Трандуил слабо улыбается, приподнимая уголки губ. Она чуть усмехается в ответ, качая головой. Тяжелые волосы рассыпаются по плечам, темной тенью паутинки прикрывая лицо. Его улыбка, как всегда, прекрасна своей обычной ледяной отрешенностью и Эллериан отчего-то кажется, что предназначена она и не ей вовсе.
Резкий порыв ветра срывает цветы с вишни, и маленькие бархатные лепестки кружат в воздухе, медленно опускаясь на темную, холодную землю, подернутую изумрудными каплями мха. Белоснежные перигонии чистым льдом смотрятся на угольно-черной почве и это, без сомнения, красиво той странной жестокой красотой, кою понять Эллериан никогда не могла, пусть и не стремилась.
Трандуил напротив все также рассеянно улыбается, с некой необъяснимой горькой смешинкой, но она не в силах улыбнуться в ответ — отчего-то это вдруг кажется невыносимо сложным. Багряные лучи Анара, дрожащего огромным полыхающим шаром у самой кромки горизонта, огнем играют в сложном переплетении медово-золотых кос, на миг отражаясь в острых гранях изумруда венца.
Он красив, как и столетия назад, красивее любых улыбок и в сто крат прекраснее до неправильности белых цветов, запутавшихся в ее собственных тусклых черных локонах. Он красив, той сияющей, непостижимой красотой, какой она могла бы лишь украдкой любоваться, не решаясь приблизиться, и так, наверное, было бы правильнее.
— Я люблю вас, — срываются обманчиво легкие слова с языка, и Эллериан горько ухмыляется, полной грудью вдыхая холодный воздух, насквозь пропахший ядовито-пьянящем ароматом цветущей вишни.
Улыбки-улыбки-улыбки... До отвращения искренние, пожалуй даже чересчур; приторно-сладкие, горчащей терпкостью отдающиеся на языке. Улыбок им достаточно — в словах уже давно нет ни смысла, ни нужды.

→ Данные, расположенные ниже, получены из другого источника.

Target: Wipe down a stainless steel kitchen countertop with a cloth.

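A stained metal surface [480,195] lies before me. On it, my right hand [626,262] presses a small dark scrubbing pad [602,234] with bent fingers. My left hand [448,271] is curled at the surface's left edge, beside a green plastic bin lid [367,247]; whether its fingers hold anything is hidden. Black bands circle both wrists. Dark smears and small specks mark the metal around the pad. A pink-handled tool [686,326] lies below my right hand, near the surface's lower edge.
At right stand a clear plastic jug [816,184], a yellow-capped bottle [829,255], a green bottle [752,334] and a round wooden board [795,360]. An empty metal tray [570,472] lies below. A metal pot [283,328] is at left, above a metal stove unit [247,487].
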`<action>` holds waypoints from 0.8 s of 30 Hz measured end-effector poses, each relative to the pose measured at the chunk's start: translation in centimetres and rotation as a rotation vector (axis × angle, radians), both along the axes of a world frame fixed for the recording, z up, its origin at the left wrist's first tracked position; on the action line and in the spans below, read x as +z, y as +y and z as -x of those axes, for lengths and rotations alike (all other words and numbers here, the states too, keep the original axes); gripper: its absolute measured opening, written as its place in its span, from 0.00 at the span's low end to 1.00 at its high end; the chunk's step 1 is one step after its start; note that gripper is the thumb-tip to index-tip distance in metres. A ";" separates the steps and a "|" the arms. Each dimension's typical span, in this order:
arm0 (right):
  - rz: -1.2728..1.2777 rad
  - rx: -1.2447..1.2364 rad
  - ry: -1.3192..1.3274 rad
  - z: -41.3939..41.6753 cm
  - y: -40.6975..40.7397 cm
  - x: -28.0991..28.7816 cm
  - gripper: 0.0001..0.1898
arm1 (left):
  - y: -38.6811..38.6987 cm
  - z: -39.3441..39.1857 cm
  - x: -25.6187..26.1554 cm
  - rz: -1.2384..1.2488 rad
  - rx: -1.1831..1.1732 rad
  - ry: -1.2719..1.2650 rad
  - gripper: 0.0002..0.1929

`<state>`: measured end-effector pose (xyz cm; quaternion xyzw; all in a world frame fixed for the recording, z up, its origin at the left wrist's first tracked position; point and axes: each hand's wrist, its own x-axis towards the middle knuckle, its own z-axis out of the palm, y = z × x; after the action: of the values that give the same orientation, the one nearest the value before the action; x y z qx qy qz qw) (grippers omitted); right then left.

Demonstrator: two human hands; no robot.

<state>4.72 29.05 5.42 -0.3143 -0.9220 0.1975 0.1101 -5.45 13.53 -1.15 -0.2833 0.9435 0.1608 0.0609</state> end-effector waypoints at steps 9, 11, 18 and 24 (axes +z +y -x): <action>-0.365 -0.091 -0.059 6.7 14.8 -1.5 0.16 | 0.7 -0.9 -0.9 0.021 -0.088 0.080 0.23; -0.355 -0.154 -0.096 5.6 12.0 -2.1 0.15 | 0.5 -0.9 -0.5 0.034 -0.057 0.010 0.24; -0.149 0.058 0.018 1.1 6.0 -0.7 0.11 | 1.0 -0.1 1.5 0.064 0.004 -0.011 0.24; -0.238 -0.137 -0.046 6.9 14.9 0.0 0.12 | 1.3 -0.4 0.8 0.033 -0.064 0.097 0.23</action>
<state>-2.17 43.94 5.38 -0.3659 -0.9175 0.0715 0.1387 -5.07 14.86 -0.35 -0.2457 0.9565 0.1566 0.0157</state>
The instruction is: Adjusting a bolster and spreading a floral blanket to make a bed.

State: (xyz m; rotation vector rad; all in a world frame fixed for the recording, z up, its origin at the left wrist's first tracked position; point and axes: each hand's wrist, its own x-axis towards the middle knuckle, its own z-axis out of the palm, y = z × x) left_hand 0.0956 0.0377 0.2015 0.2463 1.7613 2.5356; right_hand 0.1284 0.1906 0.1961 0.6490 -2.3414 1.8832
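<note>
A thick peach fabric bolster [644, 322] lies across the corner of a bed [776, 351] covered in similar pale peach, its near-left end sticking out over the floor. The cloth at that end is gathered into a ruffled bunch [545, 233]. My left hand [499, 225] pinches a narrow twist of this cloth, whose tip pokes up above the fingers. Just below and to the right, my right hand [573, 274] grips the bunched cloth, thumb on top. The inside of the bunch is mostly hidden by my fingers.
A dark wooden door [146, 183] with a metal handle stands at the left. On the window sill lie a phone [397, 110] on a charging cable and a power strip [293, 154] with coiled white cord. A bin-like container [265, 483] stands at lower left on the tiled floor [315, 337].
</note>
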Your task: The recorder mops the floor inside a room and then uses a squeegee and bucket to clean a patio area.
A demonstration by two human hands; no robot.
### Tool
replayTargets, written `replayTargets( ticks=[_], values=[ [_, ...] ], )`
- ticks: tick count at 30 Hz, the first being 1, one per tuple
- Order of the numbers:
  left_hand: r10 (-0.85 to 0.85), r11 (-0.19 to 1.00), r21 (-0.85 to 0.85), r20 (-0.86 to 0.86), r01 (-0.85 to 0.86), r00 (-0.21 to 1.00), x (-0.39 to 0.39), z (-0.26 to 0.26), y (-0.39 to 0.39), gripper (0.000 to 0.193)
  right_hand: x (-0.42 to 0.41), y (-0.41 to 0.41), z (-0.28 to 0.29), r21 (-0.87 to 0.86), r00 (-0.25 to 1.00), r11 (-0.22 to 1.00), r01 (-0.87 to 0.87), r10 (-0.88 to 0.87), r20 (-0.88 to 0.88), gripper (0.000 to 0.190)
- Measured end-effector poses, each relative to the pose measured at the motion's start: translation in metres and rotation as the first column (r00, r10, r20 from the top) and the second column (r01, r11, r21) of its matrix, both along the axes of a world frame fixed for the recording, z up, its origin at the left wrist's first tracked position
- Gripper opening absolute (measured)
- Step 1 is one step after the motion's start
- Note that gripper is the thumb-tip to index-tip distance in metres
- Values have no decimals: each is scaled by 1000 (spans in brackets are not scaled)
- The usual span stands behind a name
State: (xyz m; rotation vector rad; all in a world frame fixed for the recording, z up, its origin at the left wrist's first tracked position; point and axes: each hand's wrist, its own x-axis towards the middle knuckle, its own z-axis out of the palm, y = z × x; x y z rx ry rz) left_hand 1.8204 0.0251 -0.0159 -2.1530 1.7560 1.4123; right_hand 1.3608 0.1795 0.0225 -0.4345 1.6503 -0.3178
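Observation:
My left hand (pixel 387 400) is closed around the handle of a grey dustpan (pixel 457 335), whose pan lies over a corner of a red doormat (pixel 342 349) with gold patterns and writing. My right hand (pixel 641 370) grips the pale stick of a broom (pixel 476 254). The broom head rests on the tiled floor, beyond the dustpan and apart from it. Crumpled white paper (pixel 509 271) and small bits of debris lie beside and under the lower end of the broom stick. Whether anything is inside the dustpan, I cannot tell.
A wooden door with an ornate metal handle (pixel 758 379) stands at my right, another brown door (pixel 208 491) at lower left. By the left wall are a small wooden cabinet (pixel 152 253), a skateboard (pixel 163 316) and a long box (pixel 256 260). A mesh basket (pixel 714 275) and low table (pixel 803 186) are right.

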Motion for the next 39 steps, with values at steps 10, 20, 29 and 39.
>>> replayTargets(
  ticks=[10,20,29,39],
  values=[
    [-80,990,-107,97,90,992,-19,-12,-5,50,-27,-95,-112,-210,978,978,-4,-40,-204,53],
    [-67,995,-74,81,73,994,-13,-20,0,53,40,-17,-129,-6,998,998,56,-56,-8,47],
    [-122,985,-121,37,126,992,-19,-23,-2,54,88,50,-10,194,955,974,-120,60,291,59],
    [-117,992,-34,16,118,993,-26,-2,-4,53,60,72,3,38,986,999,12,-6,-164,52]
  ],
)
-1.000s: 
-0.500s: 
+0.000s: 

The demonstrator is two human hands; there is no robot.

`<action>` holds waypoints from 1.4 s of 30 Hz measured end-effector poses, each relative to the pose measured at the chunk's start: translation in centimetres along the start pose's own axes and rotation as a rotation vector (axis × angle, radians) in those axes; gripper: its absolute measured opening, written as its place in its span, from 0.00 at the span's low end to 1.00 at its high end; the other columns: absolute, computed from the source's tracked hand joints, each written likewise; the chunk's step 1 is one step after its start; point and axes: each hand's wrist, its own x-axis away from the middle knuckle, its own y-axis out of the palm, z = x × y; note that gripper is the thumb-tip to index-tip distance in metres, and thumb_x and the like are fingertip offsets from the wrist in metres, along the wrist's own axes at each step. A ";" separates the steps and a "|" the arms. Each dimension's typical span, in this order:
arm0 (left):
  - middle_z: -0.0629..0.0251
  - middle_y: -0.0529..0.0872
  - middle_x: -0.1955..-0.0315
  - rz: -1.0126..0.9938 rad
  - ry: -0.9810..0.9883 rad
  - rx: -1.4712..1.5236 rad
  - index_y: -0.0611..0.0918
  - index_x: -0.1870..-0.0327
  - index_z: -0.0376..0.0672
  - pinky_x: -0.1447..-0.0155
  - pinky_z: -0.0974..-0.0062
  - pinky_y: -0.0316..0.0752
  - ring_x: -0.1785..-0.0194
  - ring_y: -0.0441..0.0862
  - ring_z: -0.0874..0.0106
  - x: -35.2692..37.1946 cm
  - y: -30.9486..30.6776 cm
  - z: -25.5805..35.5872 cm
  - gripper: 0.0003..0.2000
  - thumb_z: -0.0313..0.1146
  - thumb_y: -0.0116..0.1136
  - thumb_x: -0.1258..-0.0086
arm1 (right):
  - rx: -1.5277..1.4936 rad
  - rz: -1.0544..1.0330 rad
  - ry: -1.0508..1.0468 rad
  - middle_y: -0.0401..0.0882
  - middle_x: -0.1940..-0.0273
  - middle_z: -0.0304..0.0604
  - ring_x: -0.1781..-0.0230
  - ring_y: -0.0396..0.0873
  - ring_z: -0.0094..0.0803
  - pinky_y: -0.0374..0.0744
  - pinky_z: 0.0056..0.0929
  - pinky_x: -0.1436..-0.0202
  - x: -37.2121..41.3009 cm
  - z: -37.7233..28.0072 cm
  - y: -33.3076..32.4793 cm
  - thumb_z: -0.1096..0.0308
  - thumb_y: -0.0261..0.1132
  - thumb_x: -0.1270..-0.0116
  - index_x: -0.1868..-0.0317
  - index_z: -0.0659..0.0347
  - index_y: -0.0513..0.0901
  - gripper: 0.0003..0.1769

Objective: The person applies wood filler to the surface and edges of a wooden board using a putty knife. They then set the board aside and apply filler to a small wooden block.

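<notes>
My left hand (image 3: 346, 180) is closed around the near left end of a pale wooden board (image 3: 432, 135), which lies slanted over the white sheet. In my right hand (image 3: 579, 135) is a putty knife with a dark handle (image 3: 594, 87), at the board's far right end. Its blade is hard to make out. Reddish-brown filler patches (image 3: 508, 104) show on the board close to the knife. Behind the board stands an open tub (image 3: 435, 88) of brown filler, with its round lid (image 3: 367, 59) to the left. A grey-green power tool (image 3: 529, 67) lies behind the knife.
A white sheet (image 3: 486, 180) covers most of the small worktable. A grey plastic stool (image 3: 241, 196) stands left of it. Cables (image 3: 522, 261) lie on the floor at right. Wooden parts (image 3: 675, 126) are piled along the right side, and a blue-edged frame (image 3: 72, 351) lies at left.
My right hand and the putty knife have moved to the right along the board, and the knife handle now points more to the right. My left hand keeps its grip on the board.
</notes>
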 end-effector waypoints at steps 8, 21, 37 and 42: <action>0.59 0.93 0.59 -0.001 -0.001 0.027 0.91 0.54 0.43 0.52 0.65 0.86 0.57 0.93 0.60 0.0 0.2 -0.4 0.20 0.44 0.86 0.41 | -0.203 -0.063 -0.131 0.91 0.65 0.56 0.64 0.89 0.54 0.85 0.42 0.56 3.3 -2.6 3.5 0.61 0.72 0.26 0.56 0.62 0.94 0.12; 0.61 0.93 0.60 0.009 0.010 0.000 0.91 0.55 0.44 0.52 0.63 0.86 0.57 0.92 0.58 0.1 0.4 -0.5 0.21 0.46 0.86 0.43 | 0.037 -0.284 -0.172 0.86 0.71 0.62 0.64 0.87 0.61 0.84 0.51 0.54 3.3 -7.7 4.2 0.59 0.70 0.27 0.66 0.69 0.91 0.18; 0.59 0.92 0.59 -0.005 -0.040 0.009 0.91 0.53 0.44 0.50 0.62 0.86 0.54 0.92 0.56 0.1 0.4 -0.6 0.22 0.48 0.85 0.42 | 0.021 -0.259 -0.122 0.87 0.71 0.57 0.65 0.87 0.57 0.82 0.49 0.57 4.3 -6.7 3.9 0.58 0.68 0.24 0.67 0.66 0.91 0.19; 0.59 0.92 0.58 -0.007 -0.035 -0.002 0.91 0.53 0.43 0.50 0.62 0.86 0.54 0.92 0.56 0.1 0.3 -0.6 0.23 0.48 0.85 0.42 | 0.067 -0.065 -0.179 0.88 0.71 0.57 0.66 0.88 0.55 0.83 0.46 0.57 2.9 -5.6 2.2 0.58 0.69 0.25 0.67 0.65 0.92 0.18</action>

Трандуил молчит, чуть морща нос, и просто смотрит на нее в ответ, склонив на бок голову. Этого взгляда, полного насмешливо-болезненной горечи, им тоже достаточно. Она ответа не ждет, как давно уже не ждет и ответного признания, с заветными тремя словами — все, что нужно давным-давно сказано, а повторяться лишний раз и смысла нет.
— Позвольте? — вопрошает он, заранее зная, что скажет и она.
Его рука сжимает ее пальцы, и Эллериан невольно вздрагивает, когда кожу обжигает холод десятка перстней.
Шаг вперед, да два назад; его рука осторожно ложится на талию, она пальцами судорожно цепляется за алый атлас плаща, тяжелыми складками опустившийся на плече.
Вправо шаг и поворот; золотые волосы взметнутся в прошитый солнечными лучами воздух, черные же собьются на плечах, румяня щеки.
Они на миг замирают, жадно вглядываясь в лица друг друга, будто пытаясь отыскать нечто давно забытое, утерянное в прошедших мимо годах; но тщетно.
У нее волосы ветром пахнут, у него пальцы сталью истерзанны. Но Эллериан за эти пальцы цепляется с отчаянием, ранее не изведанным, словно пытаясь удержаться, остаться быть может чуть дольше; а Трандуил отрешенно касается этих волос, вдыхая давно уж позабытый запах.
У них вообще слишком много этого "давно", пожалуй, даже чуть больше, чем нужно бы, правильно бы. Непозволительно много.
Влево шаг, и новый поворот, взметнутся платья юбки пышные; в ее глазах цветы сирени, а на губах алеет вишня, его же пальцы в крови измазаны, которой давно уж нет. И вновь то самое "давно", и снова тень мелькнет на лице, столь знакомом и дорогом когда-то сердцу.
Но ее губы и правда на вкус отдают шальною вишней, а его — болезненной горечью крови и слез. Как и всегда.
— Я люблю вас, — до странности легко произносит Трандуил, вновь улыбаясь. До ужаса горько, и вместе с тем отвратительно правдиво.
А рядом все цветет шальная вишня, роняя, будто слезы, лепестки.